= Via Militaris =

Ancient Roman road in the Balkans

The northern Balkans, including the Via Militaris, in Late Antiquity.

Via Militaris or Via Diagonalis was an ancient Roman road, starting from Singidunum (today the Serbian capital Belgrade), passing by Danube coast to Viminacium (near modern Kostolac), through Naissus (modern Niš), Serdica (modern Sofia), Philippopolis (modern Plovdiv), Adrianopolis (modern Edirne in Turkish Thrace), and reaching Constantinople (modern Istanbul).
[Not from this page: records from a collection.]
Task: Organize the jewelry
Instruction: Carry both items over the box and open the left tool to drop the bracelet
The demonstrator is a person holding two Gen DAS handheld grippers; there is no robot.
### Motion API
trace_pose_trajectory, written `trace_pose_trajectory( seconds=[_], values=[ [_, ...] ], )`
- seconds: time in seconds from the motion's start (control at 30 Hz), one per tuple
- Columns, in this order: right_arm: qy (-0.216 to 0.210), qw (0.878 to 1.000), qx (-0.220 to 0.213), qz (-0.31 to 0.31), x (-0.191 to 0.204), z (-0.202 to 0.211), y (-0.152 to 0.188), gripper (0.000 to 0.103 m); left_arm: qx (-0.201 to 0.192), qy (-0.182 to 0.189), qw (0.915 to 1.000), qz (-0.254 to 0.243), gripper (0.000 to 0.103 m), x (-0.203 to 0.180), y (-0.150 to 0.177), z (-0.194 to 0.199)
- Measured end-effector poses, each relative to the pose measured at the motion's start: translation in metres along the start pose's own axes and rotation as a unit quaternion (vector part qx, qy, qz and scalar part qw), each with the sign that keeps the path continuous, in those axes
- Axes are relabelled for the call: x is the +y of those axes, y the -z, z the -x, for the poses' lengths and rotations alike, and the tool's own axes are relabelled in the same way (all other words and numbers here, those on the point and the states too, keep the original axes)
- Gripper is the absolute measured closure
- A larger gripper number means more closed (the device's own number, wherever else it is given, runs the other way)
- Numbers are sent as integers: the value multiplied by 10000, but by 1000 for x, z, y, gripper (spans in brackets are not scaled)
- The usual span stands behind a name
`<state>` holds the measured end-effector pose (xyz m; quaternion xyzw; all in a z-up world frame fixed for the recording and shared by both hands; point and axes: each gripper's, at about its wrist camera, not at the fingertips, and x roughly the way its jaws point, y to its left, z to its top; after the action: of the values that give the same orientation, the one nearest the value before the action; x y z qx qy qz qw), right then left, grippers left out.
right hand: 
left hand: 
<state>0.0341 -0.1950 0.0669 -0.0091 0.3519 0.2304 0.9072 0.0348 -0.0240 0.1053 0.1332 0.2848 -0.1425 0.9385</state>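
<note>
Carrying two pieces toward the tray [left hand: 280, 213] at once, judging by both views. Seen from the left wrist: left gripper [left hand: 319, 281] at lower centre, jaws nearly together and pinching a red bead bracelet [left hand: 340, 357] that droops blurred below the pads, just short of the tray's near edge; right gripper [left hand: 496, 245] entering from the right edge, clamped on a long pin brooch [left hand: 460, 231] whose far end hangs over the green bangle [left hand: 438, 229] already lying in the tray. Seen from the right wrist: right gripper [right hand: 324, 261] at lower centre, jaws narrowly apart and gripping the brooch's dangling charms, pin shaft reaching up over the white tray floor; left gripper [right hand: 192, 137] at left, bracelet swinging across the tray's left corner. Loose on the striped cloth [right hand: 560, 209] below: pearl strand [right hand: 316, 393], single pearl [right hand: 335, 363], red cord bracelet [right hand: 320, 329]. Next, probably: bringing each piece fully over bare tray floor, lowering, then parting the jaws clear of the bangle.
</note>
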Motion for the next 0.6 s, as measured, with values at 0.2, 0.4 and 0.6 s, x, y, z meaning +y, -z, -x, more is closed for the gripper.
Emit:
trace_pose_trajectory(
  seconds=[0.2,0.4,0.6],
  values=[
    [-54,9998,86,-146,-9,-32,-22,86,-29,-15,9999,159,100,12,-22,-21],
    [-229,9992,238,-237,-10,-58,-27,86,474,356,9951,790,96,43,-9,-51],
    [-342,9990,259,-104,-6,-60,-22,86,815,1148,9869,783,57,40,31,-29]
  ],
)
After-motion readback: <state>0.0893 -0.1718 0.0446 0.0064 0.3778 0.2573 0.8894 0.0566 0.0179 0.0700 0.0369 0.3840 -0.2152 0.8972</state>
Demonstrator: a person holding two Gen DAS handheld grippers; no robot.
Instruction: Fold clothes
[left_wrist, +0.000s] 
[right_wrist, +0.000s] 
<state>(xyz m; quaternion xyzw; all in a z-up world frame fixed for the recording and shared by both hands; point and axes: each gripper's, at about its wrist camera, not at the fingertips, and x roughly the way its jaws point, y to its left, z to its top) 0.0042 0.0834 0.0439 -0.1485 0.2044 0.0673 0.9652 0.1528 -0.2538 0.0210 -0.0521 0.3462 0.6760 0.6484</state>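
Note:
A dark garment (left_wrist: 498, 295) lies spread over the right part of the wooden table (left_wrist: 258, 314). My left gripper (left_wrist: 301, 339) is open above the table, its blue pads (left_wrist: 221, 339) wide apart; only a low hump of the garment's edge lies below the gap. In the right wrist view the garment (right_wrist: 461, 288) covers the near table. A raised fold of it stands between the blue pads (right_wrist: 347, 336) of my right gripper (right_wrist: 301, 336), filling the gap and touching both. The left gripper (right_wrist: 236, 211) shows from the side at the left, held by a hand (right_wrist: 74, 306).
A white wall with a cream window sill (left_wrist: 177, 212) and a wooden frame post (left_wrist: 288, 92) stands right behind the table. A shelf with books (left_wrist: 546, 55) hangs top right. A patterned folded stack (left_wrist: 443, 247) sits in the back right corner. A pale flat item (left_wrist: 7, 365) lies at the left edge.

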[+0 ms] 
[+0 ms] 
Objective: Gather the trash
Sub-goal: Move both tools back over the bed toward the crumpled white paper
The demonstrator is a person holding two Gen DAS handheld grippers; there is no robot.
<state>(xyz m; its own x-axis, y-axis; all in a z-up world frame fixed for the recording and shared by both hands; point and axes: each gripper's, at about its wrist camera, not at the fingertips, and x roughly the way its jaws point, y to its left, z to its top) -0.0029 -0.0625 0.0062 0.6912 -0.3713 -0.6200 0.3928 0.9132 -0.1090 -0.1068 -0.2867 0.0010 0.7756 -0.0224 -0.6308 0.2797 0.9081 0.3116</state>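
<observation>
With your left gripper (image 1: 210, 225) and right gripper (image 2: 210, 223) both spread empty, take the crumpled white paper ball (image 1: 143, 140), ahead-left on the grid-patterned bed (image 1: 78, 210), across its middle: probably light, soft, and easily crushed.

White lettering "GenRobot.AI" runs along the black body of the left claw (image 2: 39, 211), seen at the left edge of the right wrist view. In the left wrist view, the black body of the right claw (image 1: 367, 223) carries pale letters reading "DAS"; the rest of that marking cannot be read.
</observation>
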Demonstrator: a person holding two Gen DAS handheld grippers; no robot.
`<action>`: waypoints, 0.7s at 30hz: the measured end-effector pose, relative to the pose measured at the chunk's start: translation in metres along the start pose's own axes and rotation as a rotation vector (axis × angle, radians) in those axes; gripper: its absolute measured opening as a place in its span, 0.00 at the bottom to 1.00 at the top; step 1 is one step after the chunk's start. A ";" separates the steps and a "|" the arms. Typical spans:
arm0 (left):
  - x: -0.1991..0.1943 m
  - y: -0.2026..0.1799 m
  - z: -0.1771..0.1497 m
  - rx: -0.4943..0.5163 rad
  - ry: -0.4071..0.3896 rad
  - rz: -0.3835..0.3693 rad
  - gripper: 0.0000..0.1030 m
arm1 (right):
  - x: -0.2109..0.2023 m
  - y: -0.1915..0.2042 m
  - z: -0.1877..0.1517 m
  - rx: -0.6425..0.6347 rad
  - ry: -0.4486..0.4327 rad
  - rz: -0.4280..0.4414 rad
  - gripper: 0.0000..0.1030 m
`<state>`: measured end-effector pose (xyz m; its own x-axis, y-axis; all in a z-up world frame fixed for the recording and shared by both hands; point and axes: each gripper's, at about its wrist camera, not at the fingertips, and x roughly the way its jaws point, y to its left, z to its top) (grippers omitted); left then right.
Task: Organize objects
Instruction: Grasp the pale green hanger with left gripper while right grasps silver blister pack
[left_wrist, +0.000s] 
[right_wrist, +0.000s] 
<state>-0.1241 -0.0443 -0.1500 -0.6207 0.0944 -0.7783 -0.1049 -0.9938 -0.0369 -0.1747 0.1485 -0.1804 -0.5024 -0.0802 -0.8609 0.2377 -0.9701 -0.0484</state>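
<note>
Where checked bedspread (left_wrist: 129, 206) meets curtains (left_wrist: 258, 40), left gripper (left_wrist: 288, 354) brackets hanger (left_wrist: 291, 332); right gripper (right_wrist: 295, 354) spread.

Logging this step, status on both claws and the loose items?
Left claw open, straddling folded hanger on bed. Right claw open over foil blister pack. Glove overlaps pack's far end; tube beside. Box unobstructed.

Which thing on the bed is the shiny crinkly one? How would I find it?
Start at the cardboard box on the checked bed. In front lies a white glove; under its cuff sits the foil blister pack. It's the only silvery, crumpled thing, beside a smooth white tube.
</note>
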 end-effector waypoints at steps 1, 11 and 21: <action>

This road was connected with Via Egnatia by other roads: the road along the Axios (or Vardar) River, the road from Serdica to Thessalonica along the Strymon (or Struma) River, and the road from Philippopolis to Philippi. During the Byzantine era it was also known as the Constantinople Road.

==History==
It was built in the 1st century AD. The length from Singidunum to Constantinople was 924 kilometres.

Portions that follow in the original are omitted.